ICSA have condemned the department's decision to now only pay for 31 calves on the NDBWS scheme and not the original 50 calves promised to farmers
The department must honour full payment for all weighed calves, says ICSA

The Department of Agriculture are now only paying for 31 calves weighed under the NDBWS. 

The lowering of the number of calves paid for under the National Dairy Beef Weighing Scheme (NDBWS) has been called outrageous by the Irish Cattle and Sheep Association (ICSA).

ICSA president Sean McNamara has described the drop from the original 50 calves paid for under the NDBWS, like farmers were led to believe, to the now 31 calves farmers can be expected to be paid for as outrageous.

“The €4 million allocated to the scheme would have paid for 200,000 calves. However, after more than 305,000 calves were weighed by the 1 November deadline, farmers are being told that up to 40% of their work will go unpaid after the department slashed the number of calves farmers will be paid for.
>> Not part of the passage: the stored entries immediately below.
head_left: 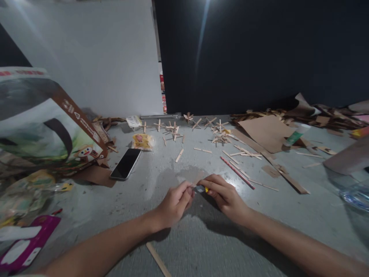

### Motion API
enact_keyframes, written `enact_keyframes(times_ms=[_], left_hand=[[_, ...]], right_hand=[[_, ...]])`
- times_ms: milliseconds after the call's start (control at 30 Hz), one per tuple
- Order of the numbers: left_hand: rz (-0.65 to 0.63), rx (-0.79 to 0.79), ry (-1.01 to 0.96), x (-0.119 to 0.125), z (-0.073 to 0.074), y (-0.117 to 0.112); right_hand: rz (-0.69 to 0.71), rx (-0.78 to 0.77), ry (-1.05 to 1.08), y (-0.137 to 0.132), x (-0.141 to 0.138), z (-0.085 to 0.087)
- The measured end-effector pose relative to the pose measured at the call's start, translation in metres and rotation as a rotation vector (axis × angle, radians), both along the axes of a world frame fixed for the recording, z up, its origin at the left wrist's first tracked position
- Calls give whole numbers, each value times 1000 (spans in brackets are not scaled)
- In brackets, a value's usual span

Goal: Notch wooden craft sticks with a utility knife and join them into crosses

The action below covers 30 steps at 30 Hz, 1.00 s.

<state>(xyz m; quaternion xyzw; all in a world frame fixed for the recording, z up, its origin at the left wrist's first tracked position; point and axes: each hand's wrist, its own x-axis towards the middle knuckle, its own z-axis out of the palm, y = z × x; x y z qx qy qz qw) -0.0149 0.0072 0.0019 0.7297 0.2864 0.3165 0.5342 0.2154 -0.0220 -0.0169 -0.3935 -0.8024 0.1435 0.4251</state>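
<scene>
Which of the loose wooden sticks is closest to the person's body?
The wooden stick cut off by the picture's bottom edge, nearer the camera than the left hand. The other loose sticks lie farther out, toward the dark panel.

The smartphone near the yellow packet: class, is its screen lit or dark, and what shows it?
Dark: the smartphone lies face up, and its screen is plain black, with no glow or icons.
</scene>
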Motion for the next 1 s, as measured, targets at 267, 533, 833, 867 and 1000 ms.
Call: enact_keyframes(times_ms=[267,533,833,867,1000], left_hand=[[8,-13,-11,1,0,0],[9,-24,-11,1,1,0],[5,-24,-15,1,1,-1],[14,-37,-24,2,1,-1],[174,-191,-121,5,-4,2]], right_hand=[[4,-2,-13,1,0,-1],[-14,6,-8,0,-1,1],[-9,-5,-7,0,0,0],[-11,-4,-5,0,0,0],[-19,-4,-27,2,-1,-3]])
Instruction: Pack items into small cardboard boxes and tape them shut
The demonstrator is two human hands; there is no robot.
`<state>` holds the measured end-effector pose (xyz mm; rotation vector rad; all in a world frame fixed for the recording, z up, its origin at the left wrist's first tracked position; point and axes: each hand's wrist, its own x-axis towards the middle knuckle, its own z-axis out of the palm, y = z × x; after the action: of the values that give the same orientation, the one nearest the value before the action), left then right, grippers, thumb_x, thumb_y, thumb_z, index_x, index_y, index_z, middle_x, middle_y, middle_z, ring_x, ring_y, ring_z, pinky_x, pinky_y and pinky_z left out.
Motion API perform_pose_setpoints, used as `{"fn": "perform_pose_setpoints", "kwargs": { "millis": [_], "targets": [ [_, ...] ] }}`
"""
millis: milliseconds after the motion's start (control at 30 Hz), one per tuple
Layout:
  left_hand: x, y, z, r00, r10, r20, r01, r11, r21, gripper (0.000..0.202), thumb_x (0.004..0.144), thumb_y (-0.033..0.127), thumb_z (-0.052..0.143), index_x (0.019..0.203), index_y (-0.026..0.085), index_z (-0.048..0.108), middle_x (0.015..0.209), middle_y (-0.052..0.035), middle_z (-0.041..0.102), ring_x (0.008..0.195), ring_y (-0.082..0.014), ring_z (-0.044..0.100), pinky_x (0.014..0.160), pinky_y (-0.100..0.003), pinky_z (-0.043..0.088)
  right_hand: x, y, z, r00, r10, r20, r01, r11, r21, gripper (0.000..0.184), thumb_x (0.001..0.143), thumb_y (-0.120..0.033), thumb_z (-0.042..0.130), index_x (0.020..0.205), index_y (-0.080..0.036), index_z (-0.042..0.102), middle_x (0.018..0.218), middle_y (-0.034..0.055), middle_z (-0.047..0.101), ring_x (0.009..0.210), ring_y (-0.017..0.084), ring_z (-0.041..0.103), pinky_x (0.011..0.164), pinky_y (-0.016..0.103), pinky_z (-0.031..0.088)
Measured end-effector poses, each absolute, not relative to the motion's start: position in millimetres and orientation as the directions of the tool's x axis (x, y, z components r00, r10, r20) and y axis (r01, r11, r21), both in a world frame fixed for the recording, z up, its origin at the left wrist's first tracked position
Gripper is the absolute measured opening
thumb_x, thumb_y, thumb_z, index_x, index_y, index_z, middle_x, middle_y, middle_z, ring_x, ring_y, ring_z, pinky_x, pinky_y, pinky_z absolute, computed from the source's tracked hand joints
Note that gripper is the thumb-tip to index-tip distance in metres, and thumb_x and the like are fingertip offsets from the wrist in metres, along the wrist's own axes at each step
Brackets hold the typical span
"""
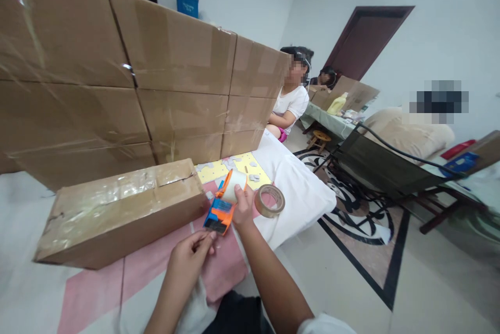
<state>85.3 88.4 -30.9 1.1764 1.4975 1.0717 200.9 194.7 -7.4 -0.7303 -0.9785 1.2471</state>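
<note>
An orange and blue tape dispenser (221,210) with a pale roll core sits in the grip of my right hand (242,206), fingers wrapped round it. My left hand (193,251) is just below its front end, thumb and fingers pinched together; whether anything thin lies between them is too small to make out. Beside my right hand, a roll of brown packing tape (270,200) rests on the bed. To the left lies a long cardboard box (128,209), its top covered with shiny clear tape.
Stacked cardboard boxes (179,68) form a wall behind the bed (308,183). A yellow patterned sheet (253,164) holds small grey scraps. Several people sit farther off, near a folding chair (367,159) and a table (328,121).
</note>
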Motion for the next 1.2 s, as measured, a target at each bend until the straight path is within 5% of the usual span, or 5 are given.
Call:
{"fn": "perform_pose_setpoints", "kwargs": {
  "millis": [200,1200],
  "targets": [
    [82.5,88.8,-35.8,-0.151,0.973,-0.171,0.229,0.203,0.952,0.051,0.077,0.066,0.058,0.059,0.02,0.067,0.065,-0.0064,0.071,0.068,-0.0248,0.065,0.062,-0.029,0.045,203.4,187.8,-5.7,-0.04,0.967,0.253,-0.34,0.225,-0.913,0.041,0.085,-0.055,0.059,0.078,-0.017,0.073,0.069,0.0064,0.071,0.059,0.02,0.064,0.062,0.032,0.053],
    [77.1,90.3,-32.6,-0.064,0.965,-0.254,0.069,0.258,0.964,0.055,0.072,0.067,0.065,0.088,0.015,0.073,0.056,-0.001,0.06,0.061,-0.0196,0.056,0.06,-0.028,0.04,203.3,188.7,-5.0,-0.033,0.963,0.268,-0.403,0.232,-0.885,0.038,0.086,-0.052,0.061,0.08,-0.016,0.073,0.068,0.0056,0.072,0.058,0.019,0.065,0.06,0.031,0.053]
  ]
}}
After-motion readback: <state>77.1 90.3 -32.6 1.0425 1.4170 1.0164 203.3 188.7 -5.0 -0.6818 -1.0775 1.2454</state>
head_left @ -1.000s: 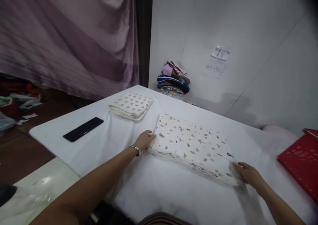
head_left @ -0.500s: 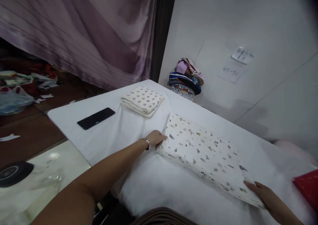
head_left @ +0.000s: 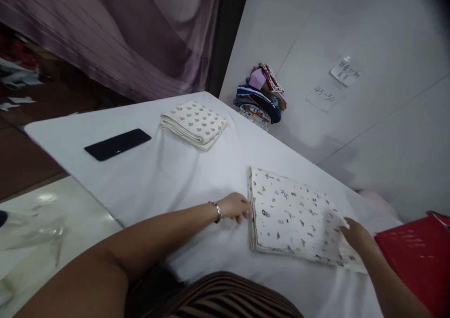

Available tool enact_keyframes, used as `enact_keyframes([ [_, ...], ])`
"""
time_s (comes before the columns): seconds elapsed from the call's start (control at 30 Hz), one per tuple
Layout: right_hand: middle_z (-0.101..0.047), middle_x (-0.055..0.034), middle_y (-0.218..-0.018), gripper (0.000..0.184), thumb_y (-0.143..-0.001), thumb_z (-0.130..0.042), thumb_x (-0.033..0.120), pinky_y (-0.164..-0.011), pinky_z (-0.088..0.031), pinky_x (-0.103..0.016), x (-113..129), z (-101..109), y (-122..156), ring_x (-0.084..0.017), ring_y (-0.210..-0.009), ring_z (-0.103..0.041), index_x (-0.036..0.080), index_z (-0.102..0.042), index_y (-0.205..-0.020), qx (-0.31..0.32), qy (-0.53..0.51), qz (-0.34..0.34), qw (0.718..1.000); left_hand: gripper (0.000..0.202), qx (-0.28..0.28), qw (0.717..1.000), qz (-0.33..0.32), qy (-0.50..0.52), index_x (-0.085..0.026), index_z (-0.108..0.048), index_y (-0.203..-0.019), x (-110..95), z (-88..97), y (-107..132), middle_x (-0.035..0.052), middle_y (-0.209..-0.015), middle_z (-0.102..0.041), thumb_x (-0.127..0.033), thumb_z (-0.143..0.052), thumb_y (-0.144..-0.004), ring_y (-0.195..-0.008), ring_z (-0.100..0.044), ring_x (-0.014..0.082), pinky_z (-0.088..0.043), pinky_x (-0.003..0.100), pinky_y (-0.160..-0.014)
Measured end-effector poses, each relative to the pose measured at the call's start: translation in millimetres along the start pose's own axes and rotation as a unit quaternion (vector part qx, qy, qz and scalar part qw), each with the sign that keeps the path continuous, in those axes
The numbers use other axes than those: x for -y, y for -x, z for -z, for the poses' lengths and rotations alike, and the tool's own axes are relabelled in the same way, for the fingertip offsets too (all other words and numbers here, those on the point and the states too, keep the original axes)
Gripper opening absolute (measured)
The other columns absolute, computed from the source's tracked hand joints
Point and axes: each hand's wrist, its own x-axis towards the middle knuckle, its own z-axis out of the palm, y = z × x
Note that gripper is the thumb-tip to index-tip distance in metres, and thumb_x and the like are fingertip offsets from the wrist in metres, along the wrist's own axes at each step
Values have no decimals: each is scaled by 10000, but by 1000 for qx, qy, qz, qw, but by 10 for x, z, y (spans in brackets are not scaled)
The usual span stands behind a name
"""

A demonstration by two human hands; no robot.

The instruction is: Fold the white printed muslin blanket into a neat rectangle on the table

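A folded cream cloth with small printed figures lies on the white-covered table in front of me. My left hand, with a bracelet on the wrist, has its fingers curled against the cloth's left edge. My right hand rests on the cloth's right end, fingers closed on that edge, which looks blurred and a little lifted.
A smaller folded cream cloth and a black phone lie at the table's far left. A pile of coloured fabrics leans on the white wall. A red box sits at the right. A purple curtain hangs behind.
The printed cloth has been turned and drawn toward me, and now looks shorter. Both hands came along with it. My view has shifted to the right.
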Motion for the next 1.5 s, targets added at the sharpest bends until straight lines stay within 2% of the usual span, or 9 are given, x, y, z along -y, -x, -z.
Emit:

"They will now receive a payment for a maximum of 31 calves instead of 50. That is completely unacceptable,” he said.

Mr McNamara said ICSA is calling on minister Heydon to immediately increase the budget so that all calves weighed and submitted by the deadline are paid in full.

Mr McNamara voiced his concerns as this cut to the NDBWS comes after cuts to both the Beef and Sheep Welfare Schemes have been made.

Payment rates for 2025 are being cut from €75/calf to €67/calf in the Beef Welfare Scheme, and from €13/ewe to €11.50/ewe in the Sheep Welfare Scheme, again because those schemes were oversubscribed.

Oversubscription should be treated as a success, not an excuse to slash payments. If more farmers sign up, then the department should have contingency funds in place to ensure full payment. Otherwise, farmers will rightly lose faith. 

"It is ridiculous to expect farmers to budget on a scheme only to get hit with a payment 40% lower than expected. We cannot have a situation where the more farmers engage, the more the department cuts.” 

Concluding, Mr McNamara said: “All scheme payment rates should be moving up, not down, especially when costs are rising, and inflation continues to be a big factor. Repeated short-changing leaves a bad taste and breeds disillusionment amongst farmers trying to do their best. This cannot continue.”

More in this section

Farming

Newsletter

Keep up-to-date with all the latest developments in Farming with our weekly newsletter.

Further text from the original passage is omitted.